What is needed => The result should be a verbatim copy of the whole listing.

# # #

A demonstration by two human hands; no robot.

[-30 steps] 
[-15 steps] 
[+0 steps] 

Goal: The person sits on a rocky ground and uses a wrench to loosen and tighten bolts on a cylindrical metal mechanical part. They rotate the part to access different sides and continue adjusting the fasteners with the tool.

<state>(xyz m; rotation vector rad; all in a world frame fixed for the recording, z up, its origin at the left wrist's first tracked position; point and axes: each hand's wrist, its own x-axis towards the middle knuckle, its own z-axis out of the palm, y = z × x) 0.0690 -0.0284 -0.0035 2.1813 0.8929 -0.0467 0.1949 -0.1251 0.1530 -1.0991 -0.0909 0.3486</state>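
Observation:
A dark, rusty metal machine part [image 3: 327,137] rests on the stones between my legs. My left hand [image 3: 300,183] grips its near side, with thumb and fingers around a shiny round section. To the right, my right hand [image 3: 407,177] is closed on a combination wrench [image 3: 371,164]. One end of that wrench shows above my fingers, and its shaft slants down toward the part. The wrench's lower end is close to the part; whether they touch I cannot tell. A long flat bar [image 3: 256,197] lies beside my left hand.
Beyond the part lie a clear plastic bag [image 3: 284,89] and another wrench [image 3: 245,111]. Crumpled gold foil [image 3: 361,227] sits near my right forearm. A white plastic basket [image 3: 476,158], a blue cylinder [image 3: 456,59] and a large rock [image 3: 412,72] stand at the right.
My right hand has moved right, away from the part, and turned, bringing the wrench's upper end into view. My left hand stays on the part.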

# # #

Solved exercise =>
A demonstration by two human hands; no robot.

[-30 steps] 
[-15 steps] 
[+0 steps] 

Goal: The person sits on a rocky ground and uses a wrench to loosen and tighten bolts on a cylindrical metal mechanical part. They rotate the part to access different sides and continue adjusting the fasteners with the tool.

<state>(xyz m; rotation vector rad; all in a world frame fixed for the recording, z up, its origin at the left wrist's first tracked position; point and axes: each hand's wrist, its own x-axis towards the middle knuckle, its own z-axis out of the palm, y = z × x) 0.0690 -0.0284 -0.0035 2.1813 0.8929 -0.0467 0.1949 -0.1251 0.1530 -1.0991 -0.0909 0.3486</state>
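Observation:
A dark, rusty metal machine part [image 3: 327,137] rests on the stones between my legs. My left hand [image 3: 300,183] grips its near side, with thumb and fingers around a shiny round section. To the right, my right hand [image 3: 407,177] is closed on a combination wrench [image 3: 371,164]. One end of that wrench shows above my fingers, and its shaft slants down toward the part. The wrench's lower end is close to the part; whether they touch I cannot tell. A long flat bar [image 3: 256,197] lies beside my left hand.
Beyond the part lie a clear plastic bag [image 3: 284,89] and another wrench [image 3: 245,111]. Crumpled gold foil [image 3: 361,227] sits near my right forearm. A white plastic basket [image 3: 476,158], a blue cylinder [image 3: 456,59] and a large rock [image 3: 412,72] stand at the right.
My right hand has moved right, away from the part, and turned, bringing the wrench's upper end into view. My left hand stays on the part.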

No more output will be given for this exercise.